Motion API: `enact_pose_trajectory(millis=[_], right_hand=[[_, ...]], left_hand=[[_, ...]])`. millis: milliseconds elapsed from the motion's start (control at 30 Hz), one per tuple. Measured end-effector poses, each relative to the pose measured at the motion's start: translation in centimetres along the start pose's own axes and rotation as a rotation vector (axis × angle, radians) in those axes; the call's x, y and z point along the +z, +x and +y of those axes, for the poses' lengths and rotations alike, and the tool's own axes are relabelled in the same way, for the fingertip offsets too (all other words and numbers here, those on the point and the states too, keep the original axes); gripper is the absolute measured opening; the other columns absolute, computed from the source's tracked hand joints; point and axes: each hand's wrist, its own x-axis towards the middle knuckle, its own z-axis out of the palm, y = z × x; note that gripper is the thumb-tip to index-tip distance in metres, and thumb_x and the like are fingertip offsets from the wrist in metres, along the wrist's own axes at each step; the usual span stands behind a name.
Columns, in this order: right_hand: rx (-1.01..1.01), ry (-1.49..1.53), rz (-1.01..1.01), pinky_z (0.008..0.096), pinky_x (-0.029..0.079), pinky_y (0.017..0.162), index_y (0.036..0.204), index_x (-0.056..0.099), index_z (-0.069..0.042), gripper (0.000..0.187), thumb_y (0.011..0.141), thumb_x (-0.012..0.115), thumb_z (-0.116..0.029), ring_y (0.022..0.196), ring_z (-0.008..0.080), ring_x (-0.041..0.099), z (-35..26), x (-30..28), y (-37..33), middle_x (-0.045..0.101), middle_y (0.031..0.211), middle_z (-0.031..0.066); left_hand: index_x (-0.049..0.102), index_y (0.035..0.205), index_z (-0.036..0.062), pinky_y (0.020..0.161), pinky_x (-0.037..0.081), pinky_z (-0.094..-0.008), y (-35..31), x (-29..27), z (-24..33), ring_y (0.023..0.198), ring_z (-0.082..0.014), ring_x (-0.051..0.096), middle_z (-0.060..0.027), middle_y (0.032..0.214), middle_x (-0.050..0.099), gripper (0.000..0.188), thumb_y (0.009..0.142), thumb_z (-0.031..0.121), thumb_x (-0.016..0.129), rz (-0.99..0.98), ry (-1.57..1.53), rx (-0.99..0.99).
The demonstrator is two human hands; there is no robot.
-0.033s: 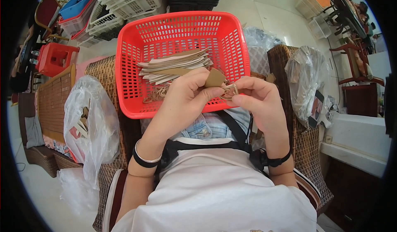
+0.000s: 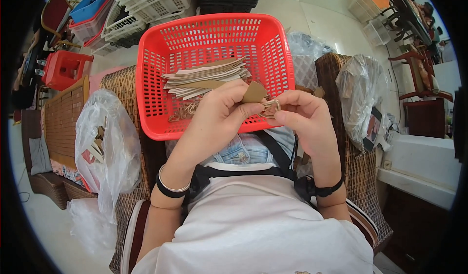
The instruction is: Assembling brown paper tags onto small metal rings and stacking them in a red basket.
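Note:
My left hand (image 2: pixel 214 114) is closed, pinching an olive-brown strip (image 2: pixel 254 92) between thumb and fingers. Its folded-looking end stands up above the fingertips. Pale gold metal buckles (image 2: pixel 271 109), looking like rectangular wire loops, sit between my two hands. My right hand (image 2: pixel 310 119) pinches the edge of one loop with thumb and forefinger. Both hands are over the near right rim of a red perforated basket (image 2: pixel 214 22). Inside it lie a stack of beige and brown strips (image 2: pixel 207 76) and a heap of similar metal buckles (image 2: pixel 185 110), partly hidden behind my left hand.
Clear plastic bags stand at both sides, one with strip pieces on the left (image 2: pixel 108 147) and one on the right (image 2: pixel 361 86). Woven wicker arms (image 2: pixel 124 86) flank me. Farther off are a red stool (image 2: pixel 67 69) and stacked white crates (image 2: pixel 158 3).
The fingertips of my right hand and the metal loop in them have turned very slightly. My left hand and the strip stay nearly still.

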Motion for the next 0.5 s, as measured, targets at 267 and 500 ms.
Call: enact_pose_trajectory(millis=[267,500], right_hand=[[-0.026,-0.095,0.013,0.0282,0.057,0.076,0.094,0.06,0.005,0.012,0.083,0.063,0.002,0.082,0.0142,0.065,0.1,0.1,0.8,0.065,0.09,0.0095],[0.005,-0.119,-0.002,0.0264,0.057,0.073,0.092,0.06,0.003,0.011,0.083,0.066,0.0,0.079,0.0132,0.065,-0.4,0.0,1.2,0.065,0.086,0.0082]], left_hand=[[0.063,0.093,-0.0052,0.066,0.045,-0.0266,0.8,-0.3,1.4,0.074,-0.0189,0.057,-0.0086,0.082,0.057,0.014,0.079,-0.005,0.062,-0.03,0.39,0.21],[0.063,0.095,-0.0058,0.063,0.045,-0.0253,1.1,-0.6,1.2,0.07,-0.013,0.056,-0.0072,0.078,0.057,0.016,0.079,-0.003,0.065,0.0,0.269,0.079]])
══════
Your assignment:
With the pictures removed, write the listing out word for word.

Exercise answer:
Motion API: `enact_pose_trajectory(millis=[_], right_hand=[[_, ...]], left_hand=[[_, ...]])`. millis: milliseconds elapsed from the motion's start (control at 30 Hz), one per tuple. Measured end-effector poses, each relative to the pose measured at the motion's start: translation in centimetres along the start pose's own axes and rotation as a rotation vector (axis × angle, radians) in those axes; the call's x, y and z point along the +z, +x and +y of those axes, for the poses' lengths and rotations alike, and the tool's own axes are relabelled in the same way, for the fingertip offsets too (all other words and numbers here, those on the point and the states too, keep the original axes); gripper is the absolute measured opening; the other columns absolute, computed from the source's tracked hand joints; point and axes: each hand's wrist, its own x-axis towards the middle knuckle, its own z-axis out of the palm, y = z × x; note that gripper is the thumb-tip to index-tip distance in metres, and thumb_x and the like are fingertip offsets from the wrist in metres, along the wrist's own axes at each step; the usual span stands behind a name.
Columns, in this order: right_hand: rx (-1.01..1.01), ry (-1.49..1.53), rz (-1.01..1.01), pinky_z (0.008..0.096), pinky_x (-0.029..0.079), pinky_y (0.017..0.162), index_y (0.036..0.204), index_x (-0.056..0.099), index_z (-0.069..0.042), gripper (0.000..0.187), thumb_y (0.011..0.141), thumb_x (-0.012..0.115), thumb_z (-0.116..0.029), ring_y (0.022..0.196), ring_z (-0.008..0.080), ring_x (-0.041..0.099), z (-35..26), x (-30..28), y (-37..33), middle_x (-0.045..0.101), middle_y (0.031..0.211), middle_z (-0.031..0.066); left_hand: index_x (-0.049..0.102), index_y (0.035..0.205), index_z (-0.036..0.062), pinky_y (0.020..0.161), pinky_x (-0.037..0.081), pinky_z (-0.094..-0.008), y (-35..31), x (-29..27), z (-24..33), ring_y (0.023..0.198), ring_z (-0.082..0.014), ring_x (-0.051..0.096), middle_z (-0.060..0.027), middle_y (0.032..0.214), middle_x (-0.050..0.099), gripper (0.000..0.188), thumb_y (0.009..0.142), thumb_z (-0.031..0.121), thumb_x (-0.016..0.129), rz (-0.99..0.98), ry (-1.57..1.53), rx (-0.99..0.99).
The demonstrator is two human hands; there is no robot.
-0.033s: 
+0.000s: 
The instruction is: Assembling brown paper tags onto small metal rings and stacking them in a red basket.
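Note:
My left hand (image 2: pixel 214 114) is closed, pinching an olive-brown strip (image 2: pixel 254 92) between thumb and fingers. Its folded-looking end stands up above the fingertips. Pale gold metal buckles (image 2: pixel 271 109), looking like rectangular wire loops, sit between my two hands. My right hand (image 2: pixel 310 119) pinches the edge of one loop with thumb and forefinger. Both hands are over the near right rim of a red perforated basket (image 2: pixel 214 22). Inside it lie a stack of beige and brown strips (image 2: pixel 207 76) and a heap of similar metal buckles (image 2: pixel 185 110), partly hidden behind my left hand.
Clear plastic bags stand at both sides, one with strip pieces on the left (image 2: pixel 108 147) and one on the right (image 2: pixel 361 86). Woven wicker arms (image 2: pixel 124 86) flank me. Farther off are a red stool (image 2: pixel 67 69) and stacked white crates (image 2: pixel 158 3).
The fingertips of my right hand and the metal loop in them have turned very slightly. My left hand and the strip stay nearly still.
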
Motion for the next 0.5 s, as measured, targets at 267 and 500 ms.
Call: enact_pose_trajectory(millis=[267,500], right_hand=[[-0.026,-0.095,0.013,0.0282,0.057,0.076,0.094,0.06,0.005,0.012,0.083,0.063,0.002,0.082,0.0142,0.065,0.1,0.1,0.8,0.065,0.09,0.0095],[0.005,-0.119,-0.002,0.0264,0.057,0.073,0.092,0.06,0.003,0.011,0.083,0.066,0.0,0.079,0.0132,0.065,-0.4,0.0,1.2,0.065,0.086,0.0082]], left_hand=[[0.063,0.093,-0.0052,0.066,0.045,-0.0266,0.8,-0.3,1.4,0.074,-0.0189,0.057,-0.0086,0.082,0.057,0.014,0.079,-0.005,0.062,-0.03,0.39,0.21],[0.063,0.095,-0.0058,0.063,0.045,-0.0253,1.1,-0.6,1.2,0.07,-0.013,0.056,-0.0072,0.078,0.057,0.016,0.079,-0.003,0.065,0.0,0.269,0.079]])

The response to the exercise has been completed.